Cette méta-analyse, bien que limitée par son hétérogénéité et son imprécision, montre qu’il n’y a pas d’augmentation du risque de tentatives de suicide ou de troubles psychiatriques chez les utilisateurs d’isotrétinoïne.

Bien que ces résultats soient rassurants, les patients prenant de l’isotrétinoïne par voie orale doivent être informés qu’ils peuvent présenter des changements d’humeur et/ou de comportement.

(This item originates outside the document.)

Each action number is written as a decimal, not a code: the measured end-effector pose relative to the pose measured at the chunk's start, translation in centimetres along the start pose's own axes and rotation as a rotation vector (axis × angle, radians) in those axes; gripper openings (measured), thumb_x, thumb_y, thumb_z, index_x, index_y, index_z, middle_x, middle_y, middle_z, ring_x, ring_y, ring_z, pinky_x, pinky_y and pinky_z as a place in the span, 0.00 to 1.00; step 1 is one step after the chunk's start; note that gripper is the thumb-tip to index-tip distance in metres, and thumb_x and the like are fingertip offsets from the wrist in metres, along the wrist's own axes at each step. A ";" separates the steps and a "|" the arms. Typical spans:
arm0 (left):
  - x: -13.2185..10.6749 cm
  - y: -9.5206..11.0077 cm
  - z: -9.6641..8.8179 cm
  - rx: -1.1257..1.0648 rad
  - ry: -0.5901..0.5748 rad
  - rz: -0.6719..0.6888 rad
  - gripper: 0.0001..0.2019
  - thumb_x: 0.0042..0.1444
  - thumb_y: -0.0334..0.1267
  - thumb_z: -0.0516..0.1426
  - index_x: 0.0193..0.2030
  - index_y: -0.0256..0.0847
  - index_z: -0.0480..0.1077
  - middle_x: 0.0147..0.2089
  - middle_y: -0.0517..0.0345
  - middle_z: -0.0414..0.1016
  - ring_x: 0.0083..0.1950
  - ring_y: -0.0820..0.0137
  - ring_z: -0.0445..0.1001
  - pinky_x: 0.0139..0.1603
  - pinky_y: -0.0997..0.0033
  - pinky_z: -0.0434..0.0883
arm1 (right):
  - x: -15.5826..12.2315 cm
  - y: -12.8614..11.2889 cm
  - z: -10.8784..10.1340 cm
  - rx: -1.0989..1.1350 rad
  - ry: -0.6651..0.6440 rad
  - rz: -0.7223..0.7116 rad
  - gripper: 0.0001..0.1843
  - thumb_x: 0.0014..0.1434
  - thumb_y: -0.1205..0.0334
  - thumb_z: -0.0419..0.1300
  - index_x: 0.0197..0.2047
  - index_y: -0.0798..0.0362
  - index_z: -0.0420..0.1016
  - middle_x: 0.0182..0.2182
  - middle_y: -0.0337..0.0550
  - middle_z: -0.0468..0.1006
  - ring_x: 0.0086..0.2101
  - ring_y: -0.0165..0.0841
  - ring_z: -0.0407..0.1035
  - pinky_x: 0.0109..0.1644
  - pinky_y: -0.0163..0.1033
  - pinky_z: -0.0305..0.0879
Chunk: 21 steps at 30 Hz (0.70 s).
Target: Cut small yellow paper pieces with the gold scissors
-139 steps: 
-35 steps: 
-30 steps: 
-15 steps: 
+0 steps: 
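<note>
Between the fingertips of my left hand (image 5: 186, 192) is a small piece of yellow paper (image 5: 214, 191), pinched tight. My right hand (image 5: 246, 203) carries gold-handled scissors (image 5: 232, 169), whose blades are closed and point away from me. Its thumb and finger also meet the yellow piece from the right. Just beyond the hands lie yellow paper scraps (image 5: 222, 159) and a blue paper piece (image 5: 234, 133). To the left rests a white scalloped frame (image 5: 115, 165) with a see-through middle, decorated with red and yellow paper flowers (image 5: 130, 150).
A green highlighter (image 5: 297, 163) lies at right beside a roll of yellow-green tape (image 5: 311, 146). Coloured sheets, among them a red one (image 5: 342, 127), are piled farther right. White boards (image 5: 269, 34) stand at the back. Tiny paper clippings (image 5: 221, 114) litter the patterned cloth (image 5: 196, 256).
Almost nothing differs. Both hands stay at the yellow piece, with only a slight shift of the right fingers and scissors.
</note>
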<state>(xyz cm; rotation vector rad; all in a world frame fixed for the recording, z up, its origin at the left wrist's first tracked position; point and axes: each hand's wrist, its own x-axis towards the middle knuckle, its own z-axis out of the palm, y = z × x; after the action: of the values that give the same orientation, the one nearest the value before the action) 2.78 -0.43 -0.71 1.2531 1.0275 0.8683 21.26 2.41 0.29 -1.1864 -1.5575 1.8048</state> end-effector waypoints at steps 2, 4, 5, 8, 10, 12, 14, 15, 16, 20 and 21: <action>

Les patients et leur famille doivent y être attentifs et en parler à leur médecin si cela se produit.2
L’avis de l’EMA reste d’application : les patients traités par de l’isotrétinoïne par voie orale doivent être surveillés pour détecter les signes et symptômes de dépression et être orientés vers un traitement approprié, si nécessaire. Une attention particulière doit être portée aux patients ayant des antécédents de dépression.2
 

Noms de spécialités :

  • Isotrétinoïne : Isotretinoine(e), Isocural®, Isosupra®, Roaccutane® (voir Répertoire).
     

Sources

Tan NKW, Tang A et al. Risk of Suicide and Psychiatric Disorders Among Isotretinoin Users. A meta-analysis. JAMA Dermatology 2024;160:54-62 (doi: 10.1001/jamadermatol.2023.4579)
EMA, Warning on possible risk of neuropsychiatric disorders also to be included for oral retinoids, 02/07/18, consulté le 15/01/24.